__Requirement__. Within the listing below, please copy exactly the lines between the line holding "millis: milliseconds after" and the line holding "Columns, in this", inclusive.
/---
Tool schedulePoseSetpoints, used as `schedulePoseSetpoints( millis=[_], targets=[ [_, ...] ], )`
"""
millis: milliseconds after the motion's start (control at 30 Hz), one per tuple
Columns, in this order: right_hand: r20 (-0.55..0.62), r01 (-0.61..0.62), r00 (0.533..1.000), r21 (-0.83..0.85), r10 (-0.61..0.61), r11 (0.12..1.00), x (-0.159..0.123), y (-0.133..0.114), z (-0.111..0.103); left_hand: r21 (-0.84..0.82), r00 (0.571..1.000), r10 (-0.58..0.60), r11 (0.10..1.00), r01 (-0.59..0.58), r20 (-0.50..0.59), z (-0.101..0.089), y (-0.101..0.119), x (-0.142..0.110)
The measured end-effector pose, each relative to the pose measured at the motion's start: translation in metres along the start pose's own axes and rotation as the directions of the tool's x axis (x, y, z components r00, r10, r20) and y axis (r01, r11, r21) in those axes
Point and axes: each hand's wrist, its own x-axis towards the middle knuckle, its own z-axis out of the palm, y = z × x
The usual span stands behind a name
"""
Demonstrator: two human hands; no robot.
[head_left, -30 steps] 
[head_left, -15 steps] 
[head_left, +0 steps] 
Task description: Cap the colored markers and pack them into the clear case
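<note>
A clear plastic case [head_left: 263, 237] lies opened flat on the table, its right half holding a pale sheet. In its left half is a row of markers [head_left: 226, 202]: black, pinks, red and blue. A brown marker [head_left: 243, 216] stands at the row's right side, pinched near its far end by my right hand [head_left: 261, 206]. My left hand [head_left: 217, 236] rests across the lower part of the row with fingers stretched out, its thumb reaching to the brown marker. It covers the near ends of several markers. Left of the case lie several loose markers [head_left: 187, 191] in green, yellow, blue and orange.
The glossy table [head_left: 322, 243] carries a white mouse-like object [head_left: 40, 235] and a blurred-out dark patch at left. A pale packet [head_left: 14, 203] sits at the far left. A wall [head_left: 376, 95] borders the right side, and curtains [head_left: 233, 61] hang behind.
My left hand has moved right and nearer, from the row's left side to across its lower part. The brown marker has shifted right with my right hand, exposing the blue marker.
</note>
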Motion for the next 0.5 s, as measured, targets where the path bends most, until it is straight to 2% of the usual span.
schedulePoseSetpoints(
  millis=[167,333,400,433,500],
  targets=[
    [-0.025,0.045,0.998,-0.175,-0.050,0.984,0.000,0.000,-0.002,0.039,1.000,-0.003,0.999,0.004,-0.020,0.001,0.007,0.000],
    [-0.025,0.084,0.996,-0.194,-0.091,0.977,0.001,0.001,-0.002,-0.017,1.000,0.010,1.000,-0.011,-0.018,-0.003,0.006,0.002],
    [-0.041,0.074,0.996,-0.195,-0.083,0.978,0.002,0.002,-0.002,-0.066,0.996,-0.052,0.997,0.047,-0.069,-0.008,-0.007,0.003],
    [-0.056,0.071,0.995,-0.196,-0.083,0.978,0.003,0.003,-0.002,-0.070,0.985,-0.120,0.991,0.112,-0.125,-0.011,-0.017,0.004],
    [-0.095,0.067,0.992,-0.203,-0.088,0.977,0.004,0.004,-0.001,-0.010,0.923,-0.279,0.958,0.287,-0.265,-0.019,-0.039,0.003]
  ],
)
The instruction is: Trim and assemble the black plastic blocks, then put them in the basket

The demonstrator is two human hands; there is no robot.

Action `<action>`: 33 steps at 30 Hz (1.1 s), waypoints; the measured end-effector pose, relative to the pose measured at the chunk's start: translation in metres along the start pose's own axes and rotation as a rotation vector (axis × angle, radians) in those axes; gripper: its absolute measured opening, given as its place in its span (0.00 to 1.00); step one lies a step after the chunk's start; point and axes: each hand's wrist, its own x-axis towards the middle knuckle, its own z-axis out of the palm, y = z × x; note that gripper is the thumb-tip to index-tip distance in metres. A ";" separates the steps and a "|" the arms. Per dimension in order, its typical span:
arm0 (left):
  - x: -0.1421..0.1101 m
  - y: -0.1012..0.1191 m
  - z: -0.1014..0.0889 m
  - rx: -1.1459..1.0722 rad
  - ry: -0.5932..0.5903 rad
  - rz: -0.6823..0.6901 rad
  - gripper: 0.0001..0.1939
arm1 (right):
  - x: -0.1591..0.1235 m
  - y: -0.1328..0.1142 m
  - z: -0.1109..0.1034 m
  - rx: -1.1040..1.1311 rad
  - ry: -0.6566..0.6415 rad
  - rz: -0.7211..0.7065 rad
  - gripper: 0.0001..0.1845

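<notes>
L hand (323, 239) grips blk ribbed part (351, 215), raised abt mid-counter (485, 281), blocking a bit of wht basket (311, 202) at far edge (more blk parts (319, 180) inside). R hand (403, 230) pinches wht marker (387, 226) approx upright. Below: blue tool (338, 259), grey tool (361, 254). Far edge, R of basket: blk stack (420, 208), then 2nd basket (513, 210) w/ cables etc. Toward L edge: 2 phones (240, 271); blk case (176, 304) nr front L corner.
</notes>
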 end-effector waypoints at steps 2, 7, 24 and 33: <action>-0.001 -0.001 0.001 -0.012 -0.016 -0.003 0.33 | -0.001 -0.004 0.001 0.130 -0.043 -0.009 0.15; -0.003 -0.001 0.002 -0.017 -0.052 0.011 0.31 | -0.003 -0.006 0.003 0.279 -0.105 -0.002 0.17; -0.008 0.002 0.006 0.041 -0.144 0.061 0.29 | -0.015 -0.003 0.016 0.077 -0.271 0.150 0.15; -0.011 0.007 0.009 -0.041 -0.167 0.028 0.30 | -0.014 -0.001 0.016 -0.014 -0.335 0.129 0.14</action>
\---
__Expected output__.
millis: milliseconds after the motion's start (control at 30 Hz), one per tuple
Columns, in this order: right_hand: r20 (-0.55..0.62), r01 (-0.61..0.62), r00 (0.533..1.000), r21 (-0.83..0.85), r10 (-0.61..0.61), r11 (0.12..1.00), x (-0.159..0.123), y (-0.133..0.114), z (-0.111..0.103); left_hand: r21 (-0.84..0.82), r00 (0.571..1.000), r10 (-0.58..0.60), r11 (0.10..1.00), r01 (-0.59..0.58), r20 (-0.50..0.59), z (-0.101..0.089), y (-0.101..0.119), x (-0.142..0.110)

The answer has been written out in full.